BEGIN

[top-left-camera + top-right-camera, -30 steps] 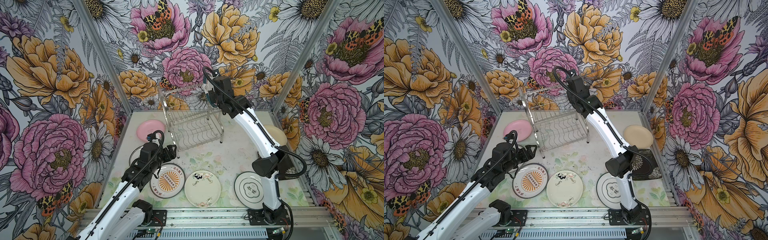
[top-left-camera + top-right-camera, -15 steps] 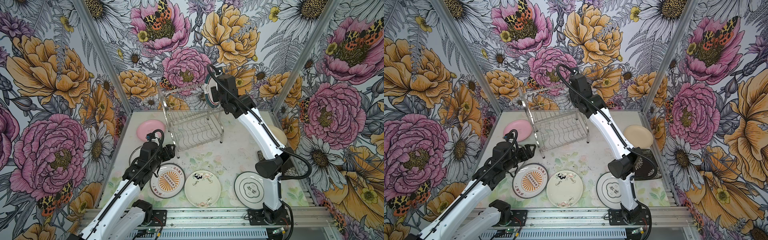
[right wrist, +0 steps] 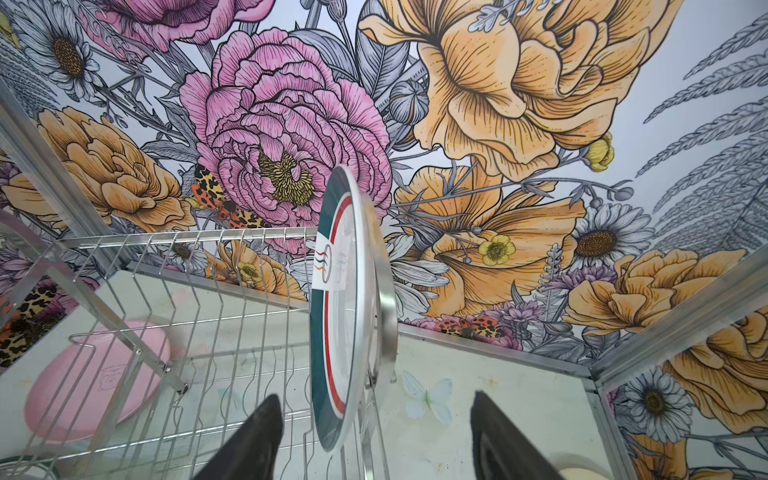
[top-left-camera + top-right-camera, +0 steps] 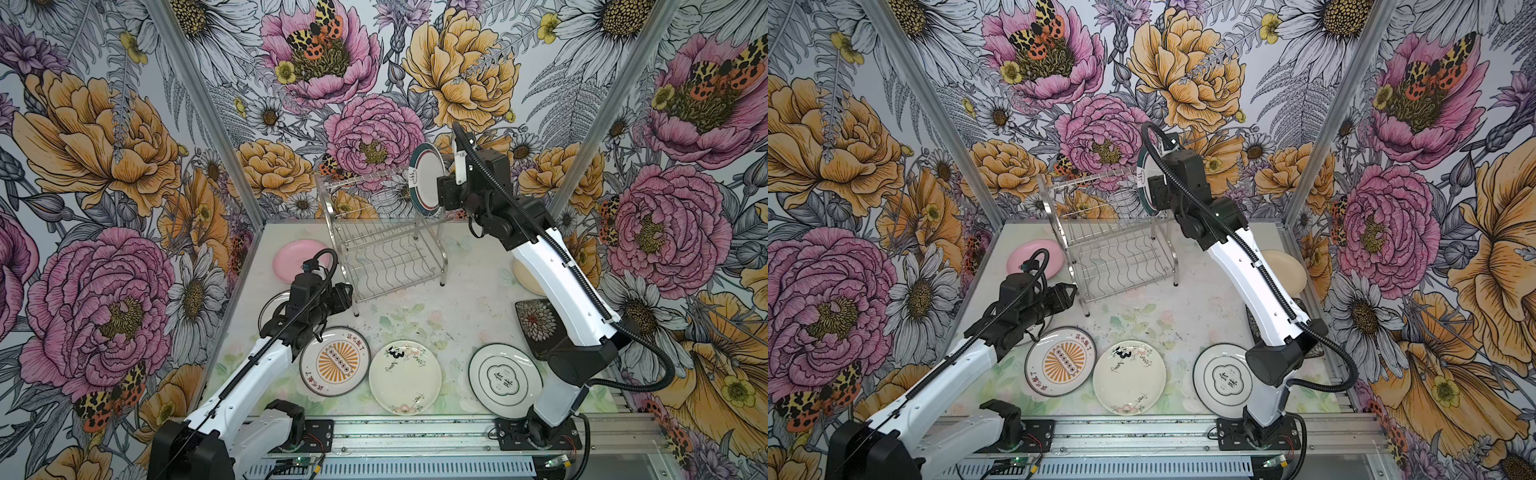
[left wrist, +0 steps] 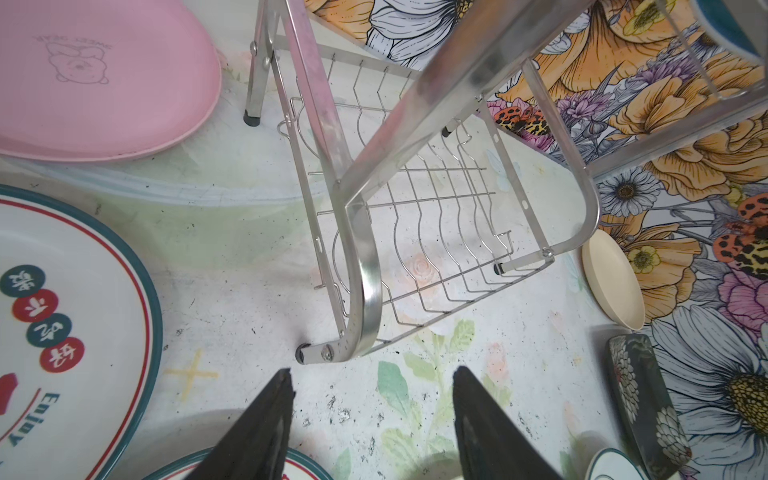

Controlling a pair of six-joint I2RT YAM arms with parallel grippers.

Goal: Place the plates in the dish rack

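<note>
standing on edge at the right end of the dish rack's (image 5: 368,266) upper tier, the green-rimmed plate (image 3: 349,307) sits between the right pincer's (image 3: 376,397) parted jaws, untouched. the left pincer (image 5: 372,370), also apart, hovers near the sunburst plate (image 4: 335,360), which lies flat on the bench (image 4: 457,299).

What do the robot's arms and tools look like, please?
Both match: the left arm and right arm have glossy white links with black joints, and a black ribbed hose runs along each. The left tool and right tool each end in two matt black, tapering fingers.
</note>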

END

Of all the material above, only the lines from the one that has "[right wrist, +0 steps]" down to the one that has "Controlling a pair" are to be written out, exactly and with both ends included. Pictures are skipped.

[right wrist, +0 steps] 
[top-left-camera + top-right-camera, +0 steps] 
[left wrist, +0 steps] 

Controlling a pair of six-joint I2RT YAM arms with parallel grippers.

This exercise is now finished.